Abstract

The literature on chest leads in clinical electrocardiography is reviewed. This review is accompanied by comments on articles and case reports dealing with the subject. The early literature appears to be colored by an unwarranted enthusiasm on the subject, leading on the one hand to an overemphasis of the value of chest leads, and on the other to a tendency to underrate the significance of abnormalities in the standard leads. The coventional chest leads, Leads IV, V, and VI have been examined, and their significant features are discussed. It is suggested that a chest lead for routine electrocardiography embody the following features: (a) that its tracing record maximal deflections and that it include well-defined auricular as well as ventricular complexes; (b) that its tracing be symmetrical with the standard leads; and (c) that the chest lead require but a single chest electrode.
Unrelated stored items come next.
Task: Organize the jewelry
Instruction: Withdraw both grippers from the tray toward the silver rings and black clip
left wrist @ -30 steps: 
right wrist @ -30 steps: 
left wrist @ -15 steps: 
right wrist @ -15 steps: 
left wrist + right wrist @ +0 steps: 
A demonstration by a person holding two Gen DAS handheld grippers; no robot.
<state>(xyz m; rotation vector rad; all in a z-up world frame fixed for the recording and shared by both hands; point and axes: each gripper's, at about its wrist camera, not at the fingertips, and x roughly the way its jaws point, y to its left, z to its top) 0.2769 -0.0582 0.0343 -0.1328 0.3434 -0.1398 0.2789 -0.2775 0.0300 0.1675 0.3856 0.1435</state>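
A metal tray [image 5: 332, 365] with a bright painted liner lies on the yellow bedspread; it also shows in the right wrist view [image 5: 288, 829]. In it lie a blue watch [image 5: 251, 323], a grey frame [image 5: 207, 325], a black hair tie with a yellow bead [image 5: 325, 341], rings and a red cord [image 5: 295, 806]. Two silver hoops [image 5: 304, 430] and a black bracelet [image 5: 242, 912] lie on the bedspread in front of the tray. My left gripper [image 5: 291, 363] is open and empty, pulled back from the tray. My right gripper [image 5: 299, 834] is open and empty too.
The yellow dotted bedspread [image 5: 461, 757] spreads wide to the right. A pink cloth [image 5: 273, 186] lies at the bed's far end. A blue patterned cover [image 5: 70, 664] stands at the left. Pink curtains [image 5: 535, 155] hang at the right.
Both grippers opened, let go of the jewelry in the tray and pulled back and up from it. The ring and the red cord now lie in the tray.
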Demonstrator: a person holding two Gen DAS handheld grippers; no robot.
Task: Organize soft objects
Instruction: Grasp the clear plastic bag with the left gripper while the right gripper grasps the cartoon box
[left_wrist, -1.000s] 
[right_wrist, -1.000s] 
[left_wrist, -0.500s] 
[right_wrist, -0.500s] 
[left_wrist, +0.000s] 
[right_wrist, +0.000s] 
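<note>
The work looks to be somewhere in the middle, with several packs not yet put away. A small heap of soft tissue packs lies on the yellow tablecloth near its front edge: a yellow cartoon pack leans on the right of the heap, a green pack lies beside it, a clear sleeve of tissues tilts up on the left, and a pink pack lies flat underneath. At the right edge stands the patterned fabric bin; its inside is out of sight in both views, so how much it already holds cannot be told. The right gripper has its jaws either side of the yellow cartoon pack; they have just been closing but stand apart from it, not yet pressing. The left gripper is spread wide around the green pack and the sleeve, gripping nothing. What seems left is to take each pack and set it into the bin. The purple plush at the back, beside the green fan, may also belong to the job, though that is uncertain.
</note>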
The right arm chest lead has been found to fulfill these requirements. Objections are offered to the numerical designation of chest leads. It is suggested that instead chest leads be designated by well-known anatomical landmarks, indicating the location of the principal or chest electrode. Right pectoral (Rp), left pectoral (Lp), and apical (Ap) leads are suggested as routine chest leads in clinical electrocardiography. In these the right arm attachment used in the standard leads serves as the fixed secondary electrode, and the principal or chest electrode is attached to the left arm cable. It is concluded that while chest leads have found a permanent place in clinical electrocardiography, standard leads are still to be regarded as the more dependable, and a parallel study of standard lead tracings, particularly with reference to minor deviations, should be persued with at least as much attention as the study of chest leads.